- _Instructions to follow_
Please give again, word for word, the line that contains "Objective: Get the" and every line after it to the end of the data, with no other lines.
Recorded data Block Start
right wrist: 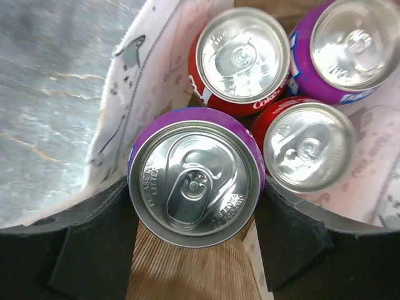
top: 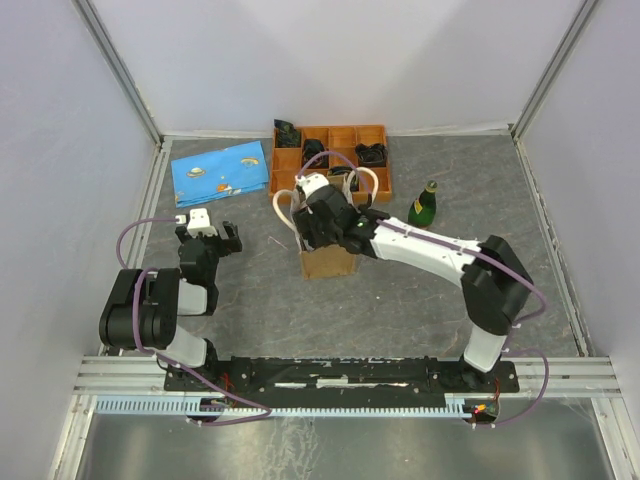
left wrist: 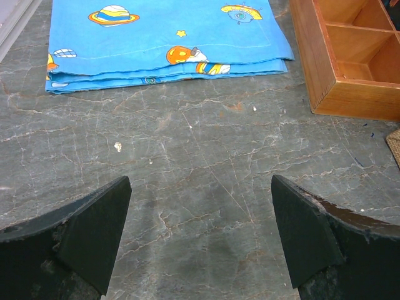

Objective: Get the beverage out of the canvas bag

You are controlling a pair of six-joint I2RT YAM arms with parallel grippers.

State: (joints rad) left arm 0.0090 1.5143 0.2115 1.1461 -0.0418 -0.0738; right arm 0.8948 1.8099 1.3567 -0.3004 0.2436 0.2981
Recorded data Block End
- _Response area_
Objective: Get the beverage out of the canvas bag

You are controlling a pair of six-joint I2RT YAM arms with parallel grippers.

State: (joints rad) left arm 0.0090 1.5143 0.2115 1.1461 -0.0418 -0.0738; right arm 0.8948 1.8099 1.3567 -0.3004 0.2436 0.2981

Nothing else belongs in this output.